** Task goal **
Out of the material that follows, write out exactly the lines from the line with "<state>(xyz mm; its" to the line with "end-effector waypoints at", both ends included, and no others.

===== Source material

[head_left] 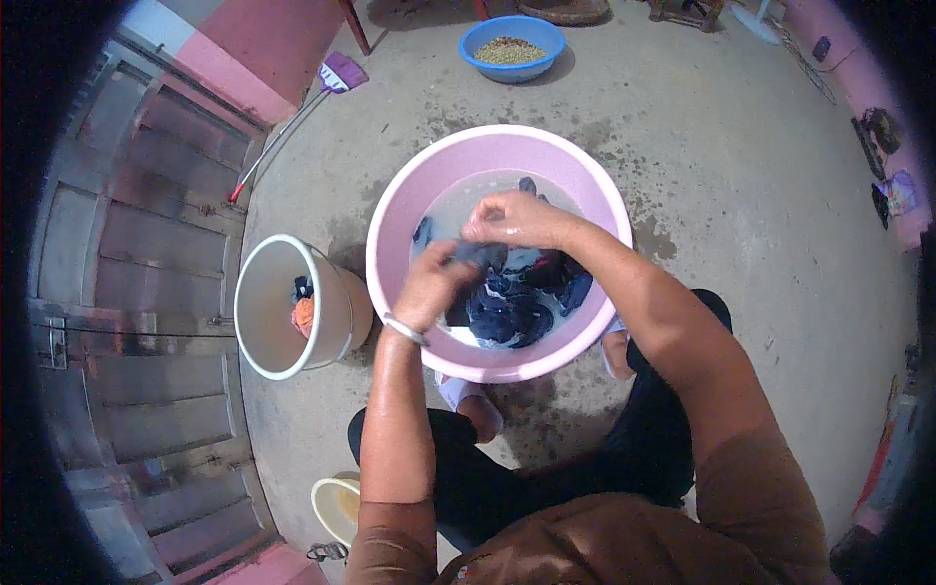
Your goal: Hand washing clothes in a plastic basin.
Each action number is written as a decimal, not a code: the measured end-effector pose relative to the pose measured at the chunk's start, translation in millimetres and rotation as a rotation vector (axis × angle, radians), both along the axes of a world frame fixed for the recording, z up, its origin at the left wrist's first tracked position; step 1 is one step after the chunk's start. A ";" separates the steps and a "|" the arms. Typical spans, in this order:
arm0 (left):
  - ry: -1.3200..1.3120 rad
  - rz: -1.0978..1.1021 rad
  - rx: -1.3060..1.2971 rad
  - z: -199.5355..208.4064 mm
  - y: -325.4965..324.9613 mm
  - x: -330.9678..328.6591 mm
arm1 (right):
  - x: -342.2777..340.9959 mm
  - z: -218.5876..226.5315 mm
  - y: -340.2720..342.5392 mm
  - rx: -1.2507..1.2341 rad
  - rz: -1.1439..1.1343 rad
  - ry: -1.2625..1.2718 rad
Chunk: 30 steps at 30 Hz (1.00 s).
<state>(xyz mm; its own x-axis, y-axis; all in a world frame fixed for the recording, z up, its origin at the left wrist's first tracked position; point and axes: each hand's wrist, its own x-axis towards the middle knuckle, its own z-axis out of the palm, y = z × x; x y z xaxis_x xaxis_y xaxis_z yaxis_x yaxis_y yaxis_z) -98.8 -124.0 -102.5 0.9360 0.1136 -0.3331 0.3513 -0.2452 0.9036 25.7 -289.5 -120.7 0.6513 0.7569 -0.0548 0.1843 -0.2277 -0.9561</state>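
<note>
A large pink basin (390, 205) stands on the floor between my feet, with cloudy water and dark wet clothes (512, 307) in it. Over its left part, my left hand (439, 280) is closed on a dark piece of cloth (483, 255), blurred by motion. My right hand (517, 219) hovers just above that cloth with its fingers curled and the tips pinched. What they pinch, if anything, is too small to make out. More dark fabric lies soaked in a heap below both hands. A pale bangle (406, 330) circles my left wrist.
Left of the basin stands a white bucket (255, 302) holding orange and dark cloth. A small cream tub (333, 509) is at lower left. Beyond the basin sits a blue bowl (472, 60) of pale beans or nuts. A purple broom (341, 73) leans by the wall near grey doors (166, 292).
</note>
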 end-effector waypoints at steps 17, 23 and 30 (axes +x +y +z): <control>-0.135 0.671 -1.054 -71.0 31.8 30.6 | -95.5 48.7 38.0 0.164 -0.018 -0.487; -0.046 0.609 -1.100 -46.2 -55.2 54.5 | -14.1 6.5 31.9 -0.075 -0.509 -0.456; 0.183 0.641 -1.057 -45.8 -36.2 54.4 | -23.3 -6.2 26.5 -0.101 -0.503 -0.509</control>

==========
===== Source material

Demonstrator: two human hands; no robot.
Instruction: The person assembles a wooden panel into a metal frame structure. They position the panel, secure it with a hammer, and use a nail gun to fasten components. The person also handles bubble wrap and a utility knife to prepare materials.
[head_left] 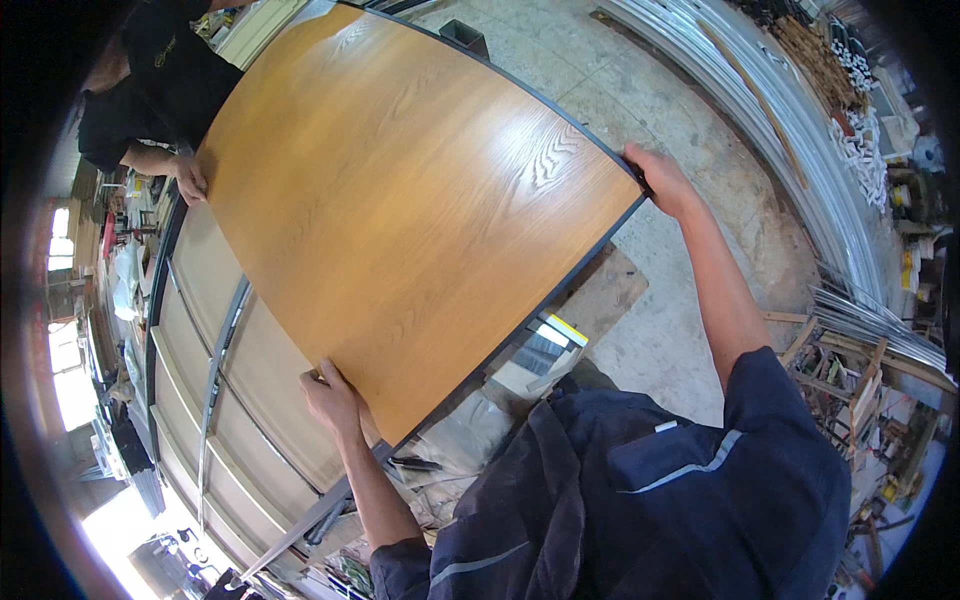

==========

** Exercise answer **
<state>(xyz mm; its own x-axis, y-axis; all in a world frame fixed for the recording, z up, its origin at the left wrist's first tracked position; point and axes: each hand's wrist, its own x-axis towards the middle knuckle, its own z-axis out of the palm, y = z × x; x y z xaxis_x xaxis_y xaxis_z yaxis_x yaxis_y yaxis_z) -98.8 -124.0 -102.5 0.9360 0.1136 -0.3331 0.3513 -0.2452 0.9036 25.7 -289.5 -120.7 0.6513 0.7569 -0.0548 0.1843 -0.2277 -0.9561</state>
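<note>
A large pink basin (390, 205) stands on the floor between my feet, with cloudy water and dark wet clothes (512, 307) in it. Over its left part, my left hand (439, 280) is closed on a dark piece of cloth (483, 255), blurred by motion. My right hand (517, 219) hovers just above that cloth with its fingers curled and the tips pinched. What they pinch, if anything, is too small to make out. More dark fabric lies soaked in a heap below both hands. A pale bangle (406, 330) circles my left wrist.
Left of the basin stands a white bucket (255, 302) holding orange and dark cloth. A small cream tub (333, 509) is at lower left. Beyond the basin sits a blue bowl (472, 60) of pale beans or nuts. A purple broom (341, 73) leans by the wall near grey doors (166, 292).
</note>
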 end-effector waypoints at steps 17, 23 and 30 (axes +x +y +z): <control>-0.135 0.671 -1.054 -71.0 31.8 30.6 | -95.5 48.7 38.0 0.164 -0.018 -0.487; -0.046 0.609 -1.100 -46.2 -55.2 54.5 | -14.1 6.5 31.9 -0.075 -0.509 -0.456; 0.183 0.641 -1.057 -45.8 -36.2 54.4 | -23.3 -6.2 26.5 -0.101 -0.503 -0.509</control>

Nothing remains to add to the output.